So, here are 10 facts that are designed to educate you about, as well as inspire you, to get involved in conflict management training:

Fact 1: It’s not just for doormen

Most people associate conflict management training with big, burly doormen, who work the doors at pubs, clubs and bars. Yes, it’s relevant to door security staff, but it’s also used by huge number of employees in other working environments, such as teaching assistants, lone workers and bus drivers.

Fact 2: It’s relevant to a whole range of workers

You’d be surprised how many rob roles can benefit from conflict management advice. We deliver our training to pretty much everybody! Basically, if you’re at risk of experiencing aggressive or challenging behaviour at work, then you may well find it useful.

Fact 3: It’s not about being aggressive

This couldn’t be further from the truth. Yes, conflict management training does involve the subject of tackling aggressive behaviour, but it teaches you how to handle and defuse it quickly and effectively and prevent situations from spiralling out of control.

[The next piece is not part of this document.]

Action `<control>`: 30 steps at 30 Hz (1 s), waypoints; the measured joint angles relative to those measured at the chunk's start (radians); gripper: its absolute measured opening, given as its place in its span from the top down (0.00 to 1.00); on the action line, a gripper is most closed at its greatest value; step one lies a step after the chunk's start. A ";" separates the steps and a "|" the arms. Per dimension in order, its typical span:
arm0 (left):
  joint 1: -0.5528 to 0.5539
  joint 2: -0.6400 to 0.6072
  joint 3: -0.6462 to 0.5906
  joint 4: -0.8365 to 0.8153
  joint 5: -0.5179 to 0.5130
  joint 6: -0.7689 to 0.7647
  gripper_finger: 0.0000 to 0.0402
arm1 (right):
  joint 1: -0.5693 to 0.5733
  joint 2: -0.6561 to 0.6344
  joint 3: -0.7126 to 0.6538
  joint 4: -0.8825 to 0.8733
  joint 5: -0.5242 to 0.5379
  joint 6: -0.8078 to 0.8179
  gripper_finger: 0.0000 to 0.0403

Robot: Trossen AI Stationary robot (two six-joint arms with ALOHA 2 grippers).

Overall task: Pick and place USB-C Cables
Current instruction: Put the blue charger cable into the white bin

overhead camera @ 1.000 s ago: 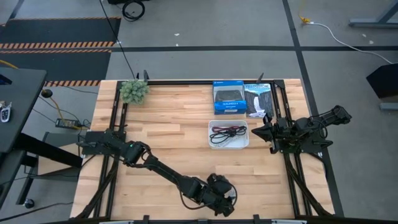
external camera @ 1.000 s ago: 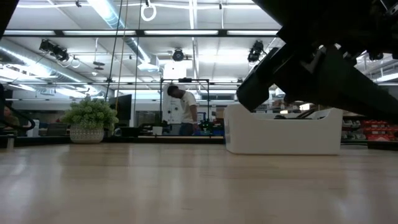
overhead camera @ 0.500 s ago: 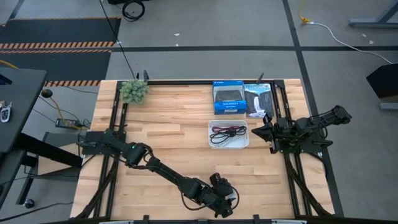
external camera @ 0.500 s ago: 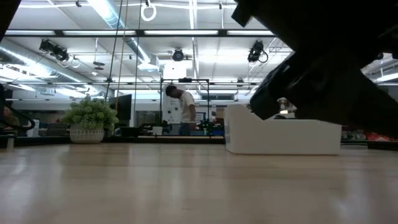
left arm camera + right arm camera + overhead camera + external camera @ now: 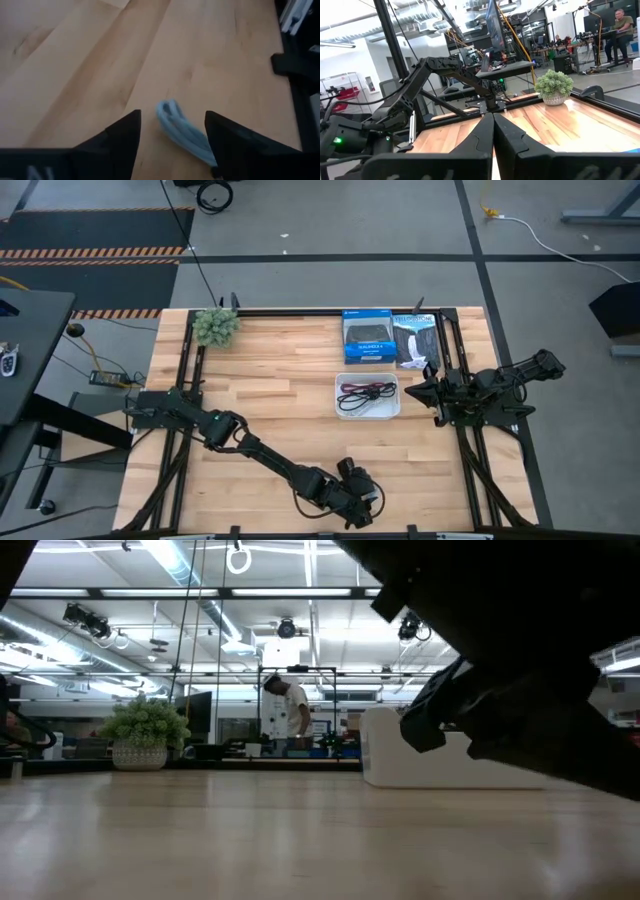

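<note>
Looking like a robotics lab or big workshop hall: exposed ceiling ducts [image 5: 415,22] running overhead, strip lights [image 5: 300,592] glowing, a person [image 5: 292,718] standing at distant benches, hazard-striped floor tape [image 5: 95,252] lying beside the wooden table [image 5: 270,400].

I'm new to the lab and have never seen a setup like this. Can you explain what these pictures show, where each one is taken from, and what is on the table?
This is a robot with two dark arms at a wooden table, each ending in a two-finger pincer. The overhead picture looks straight down. The left arm reaches to the table's near edge, where the left pincer hangs low. The right pincer waits at the right side.

The level picture is taken at table height; the dark mass in it is an arm seen close up. The other two come from cameras on the wrists. The left wrist one shows the left pincer's open fingers either side of a pale cable bundle on the wood, not yet gripped. The right wrist one shows that pincer shut, holding nothing.

Also on the table: a white tray with red and dark cables in it, two retail boxes and a small green plant.
</note>
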 joint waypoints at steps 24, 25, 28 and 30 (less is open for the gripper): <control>0.000 0.001 0.000 -0.014 0.008 0.008 0.91 | 0.000 0.000 0.000 0.000 0.000 0.000 0.97; 0.000 0.001 0.000 -0.014 0.008 -0.005 0.93 | 0.000 0.000 0.000 0.000 0.000 0.000 0.97; 0.000 0.001 0.000 -0.014 0.008 -0.046 0.94 | 0.000 0.000 0.000 0.000 0.000 0.000 0.97; 0.000 0.001 0.000 -0.014 0.008 -0.069 0.94 | 0.000 0.000 0.000 0.000 0.000 0.000 0.97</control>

Fact 4: It’s not just for men

Conflict management training is for everybody – men and women of all ages. If you believe you or your staff are at risk of encountering challenging behaviour in the workplace, then you could probably benefit from attending one of our training courses.

Fact 5: It caters for everybody

If you attend conflict management training that’s tailored, like ours, then your trainer will adapt the session to your specific requirements. That way, you’ll walk away having learnt skills that you start applying right away.

Fact 6: It can be fun!

Although the nature of our training is serious, we always strive to make sure our courses are as enjoyable for our customers as possible. We find that fun can really aid the learning process. Take a look at us in action.

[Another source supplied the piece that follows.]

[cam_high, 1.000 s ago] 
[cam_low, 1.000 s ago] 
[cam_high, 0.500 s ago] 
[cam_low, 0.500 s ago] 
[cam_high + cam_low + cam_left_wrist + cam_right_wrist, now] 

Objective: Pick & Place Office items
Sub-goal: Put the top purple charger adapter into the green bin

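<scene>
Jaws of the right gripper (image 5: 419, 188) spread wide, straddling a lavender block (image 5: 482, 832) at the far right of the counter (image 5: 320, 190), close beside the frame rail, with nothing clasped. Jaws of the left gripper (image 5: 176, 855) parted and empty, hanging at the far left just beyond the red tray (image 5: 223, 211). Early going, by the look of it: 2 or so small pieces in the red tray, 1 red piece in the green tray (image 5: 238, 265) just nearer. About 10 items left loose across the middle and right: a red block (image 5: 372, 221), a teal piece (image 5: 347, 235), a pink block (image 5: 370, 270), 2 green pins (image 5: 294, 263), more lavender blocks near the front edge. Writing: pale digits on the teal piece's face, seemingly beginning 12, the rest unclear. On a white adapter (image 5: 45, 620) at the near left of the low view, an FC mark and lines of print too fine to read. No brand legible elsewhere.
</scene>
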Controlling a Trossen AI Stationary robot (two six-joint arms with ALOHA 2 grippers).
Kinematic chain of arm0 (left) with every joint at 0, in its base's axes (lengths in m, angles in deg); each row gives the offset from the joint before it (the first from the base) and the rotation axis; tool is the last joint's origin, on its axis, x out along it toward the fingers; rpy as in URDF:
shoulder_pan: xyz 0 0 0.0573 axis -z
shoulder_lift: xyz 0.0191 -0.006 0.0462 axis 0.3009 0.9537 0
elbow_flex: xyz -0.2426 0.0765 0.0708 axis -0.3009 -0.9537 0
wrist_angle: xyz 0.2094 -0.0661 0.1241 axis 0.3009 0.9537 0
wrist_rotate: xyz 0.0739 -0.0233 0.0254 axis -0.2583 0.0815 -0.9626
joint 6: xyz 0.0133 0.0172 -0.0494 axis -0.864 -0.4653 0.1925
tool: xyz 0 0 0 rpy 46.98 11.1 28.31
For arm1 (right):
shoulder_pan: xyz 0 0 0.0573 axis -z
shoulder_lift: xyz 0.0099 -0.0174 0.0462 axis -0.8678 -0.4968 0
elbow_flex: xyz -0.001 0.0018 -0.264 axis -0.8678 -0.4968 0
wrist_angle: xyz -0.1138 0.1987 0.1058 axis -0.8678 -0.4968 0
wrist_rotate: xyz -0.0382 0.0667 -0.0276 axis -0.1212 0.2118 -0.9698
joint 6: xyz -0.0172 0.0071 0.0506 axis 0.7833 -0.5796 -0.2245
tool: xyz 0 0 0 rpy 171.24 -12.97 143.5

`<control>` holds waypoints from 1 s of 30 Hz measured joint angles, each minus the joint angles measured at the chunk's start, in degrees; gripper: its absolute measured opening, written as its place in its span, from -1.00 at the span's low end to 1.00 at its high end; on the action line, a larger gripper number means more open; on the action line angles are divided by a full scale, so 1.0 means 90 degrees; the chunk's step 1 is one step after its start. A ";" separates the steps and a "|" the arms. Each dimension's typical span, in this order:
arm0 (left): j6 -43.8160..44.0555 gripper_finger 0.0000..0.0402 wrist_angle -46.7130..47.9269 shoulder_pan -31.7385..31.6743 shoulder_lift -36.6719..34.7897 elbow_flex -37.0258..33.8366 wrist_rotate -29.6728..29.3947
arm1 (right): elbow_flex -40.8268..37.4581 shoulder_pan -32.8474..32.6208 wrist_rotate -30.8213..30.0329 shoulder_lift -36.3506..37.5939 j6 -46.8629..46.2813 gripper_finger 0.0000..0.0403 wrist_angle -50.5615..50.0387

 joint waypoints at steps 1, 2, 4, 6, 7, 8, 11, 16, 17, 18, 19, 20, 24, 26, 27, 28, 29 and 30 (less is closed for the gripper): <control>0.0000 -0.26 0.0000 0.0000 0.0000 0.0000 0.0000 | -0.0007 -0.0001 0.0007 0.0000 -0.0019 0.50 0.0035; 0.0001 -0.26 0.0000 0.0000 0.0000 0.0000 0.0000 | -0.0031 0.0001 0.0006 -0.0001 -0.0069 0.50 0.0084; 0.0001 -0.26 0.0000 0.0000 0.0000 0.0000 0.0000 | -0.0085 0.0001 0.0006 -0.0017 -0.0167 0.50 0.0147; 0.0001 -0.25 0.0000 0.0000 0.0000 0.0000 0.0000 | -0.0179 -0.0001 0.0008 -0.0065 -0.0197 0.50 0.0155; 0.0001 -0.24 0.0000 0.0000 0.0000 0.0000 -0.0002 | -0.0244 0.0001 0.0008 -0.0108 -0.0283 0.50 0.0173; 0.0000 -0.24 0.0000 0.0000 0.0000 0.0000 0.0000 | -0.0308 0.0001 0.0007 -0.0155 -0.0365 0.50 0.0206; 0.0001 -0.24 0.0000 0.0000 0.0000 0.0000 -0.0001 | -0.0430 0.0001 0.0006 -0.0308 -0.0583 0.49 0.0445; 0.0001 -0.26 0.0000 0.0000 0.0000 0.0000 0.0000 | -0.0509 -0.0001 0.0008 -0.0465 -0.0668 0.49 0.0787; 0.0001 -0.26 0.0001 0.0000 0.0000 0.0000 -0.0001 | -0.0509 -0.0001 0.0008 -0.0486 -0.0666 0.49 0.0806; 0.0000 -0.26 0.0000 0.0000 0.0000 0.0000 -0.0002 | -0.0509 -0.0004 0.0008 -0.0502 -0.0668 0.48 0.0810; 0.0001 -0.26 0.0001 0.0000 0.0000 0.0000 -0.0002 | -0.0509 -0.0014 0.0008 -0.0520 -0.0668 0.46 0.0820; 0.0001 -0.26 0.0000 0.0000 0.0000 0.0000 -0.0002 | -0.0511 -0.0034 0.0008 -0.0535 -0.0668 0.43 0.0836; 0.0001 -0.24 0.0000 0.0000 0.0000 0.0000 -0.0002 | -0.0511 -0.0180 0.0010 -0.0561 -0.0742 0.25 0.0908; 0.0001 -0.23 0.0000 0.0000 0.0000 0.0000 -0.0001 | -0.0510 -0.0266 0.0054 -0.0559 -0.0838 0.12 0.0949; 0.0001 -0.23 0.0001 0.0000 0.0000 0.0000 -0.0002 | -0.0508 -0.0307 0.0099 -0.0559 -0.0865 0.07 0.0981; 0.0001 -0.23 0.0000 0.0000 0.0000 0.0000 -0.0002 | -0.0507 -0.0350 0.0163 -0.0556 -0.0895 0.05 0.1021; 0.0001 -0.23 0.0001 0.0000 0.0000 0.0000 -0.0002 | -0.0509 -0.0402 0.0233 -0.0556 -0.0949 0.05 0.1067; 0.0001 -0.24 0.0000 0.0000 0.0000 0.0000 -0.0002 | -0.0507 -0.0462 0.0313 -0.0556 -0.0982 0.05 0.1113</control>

Fact 7: It’s not ‘one size fits all’

Some trainers deliver ‘out of the box’ sessions, but not us. We take the time to understand your specific needs then:

  • Adapt our courses to incorporate your preferred delivery style and meet your requirements
  • Pair you with the right trainer (based on both your individual and group learning needs)

Fact 8: It makes you look at the bigger picture

Unlike other training providers, we approach the safety of staff from a holistic viewpoint. So, instead of looking at conflict resolution and physical intervention (when required) in isolation, our training encompasses the bigger picture, which includes looking at things from a legal perspective too.

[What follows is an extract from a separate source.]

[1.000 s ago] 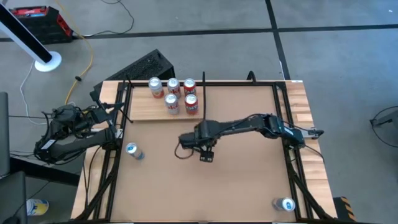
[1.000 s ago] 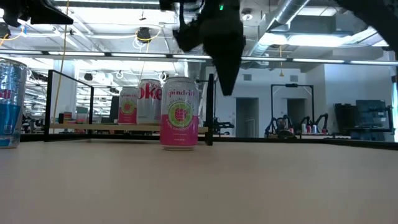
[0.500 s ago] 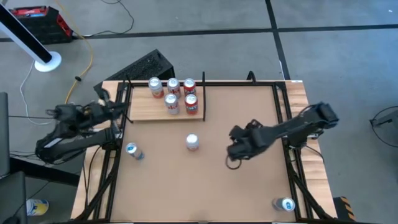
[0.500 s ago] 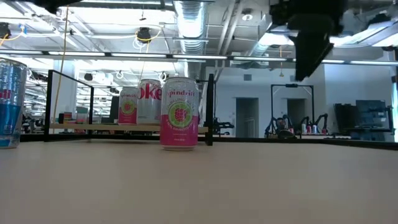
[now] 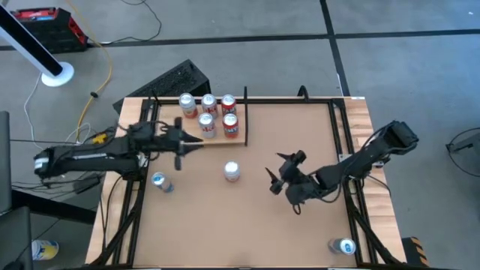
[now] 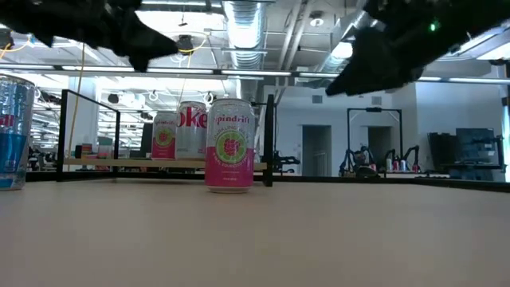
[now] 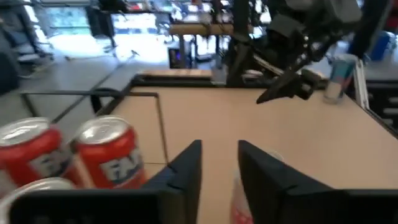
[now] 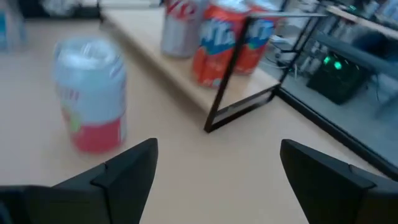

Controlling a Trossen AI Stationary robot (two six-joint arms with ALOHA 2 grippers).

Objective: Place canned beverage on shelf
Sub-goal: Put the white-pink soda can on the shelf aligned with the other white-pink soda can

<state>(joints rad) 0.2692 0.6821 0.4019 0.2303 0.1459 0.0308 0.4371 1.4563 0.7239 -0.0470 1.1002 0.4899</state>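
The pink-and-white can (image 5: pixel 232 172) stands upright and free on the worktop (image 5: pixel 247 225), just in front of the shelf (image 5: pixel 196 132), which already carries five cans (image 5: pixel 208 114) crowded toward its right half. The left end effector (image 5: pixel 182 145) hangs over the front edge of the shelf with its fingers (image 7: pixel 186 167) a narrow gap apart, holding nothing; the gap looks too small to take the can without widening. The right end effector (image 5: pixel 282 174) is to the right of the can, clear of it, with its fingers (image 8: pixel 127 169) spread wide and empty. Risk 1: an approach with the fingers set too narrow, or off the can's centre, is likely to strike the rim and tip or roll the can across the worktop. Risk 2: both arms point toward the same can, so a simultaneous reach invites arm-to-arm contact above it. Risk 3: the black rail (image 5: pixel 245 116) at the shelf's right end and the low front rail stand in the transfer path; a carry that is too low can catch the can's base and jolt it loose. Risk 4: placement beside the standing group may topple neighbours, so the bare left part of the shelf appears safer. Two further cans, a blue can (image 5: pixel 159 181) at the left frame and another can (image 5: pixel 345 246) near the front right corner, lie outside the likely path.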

Fact 9: It can help you with compliance

In certain working environments, such as councils and the NHS, conflict management training is a legal and regulatory requirement. In these circumstances, you may be required to create a risk strategy for workplace violence and brush up on your conflict management training on a regular basis.

Fact 10: It’s a lot like CPR

You never can tell when you’ll be called upon to calm down a conversation that’s become quickly heated or intervene between a scuffle that’s broken out between two pupils. It’s why we often compare conflict management training to CPR, because you hope you’ll never have to use, but it’s there, just in case you do…

For more information about conflict management training or to discuss your requirements with us, contact us on darren@good-sense.co.uk or 0845 576 0035.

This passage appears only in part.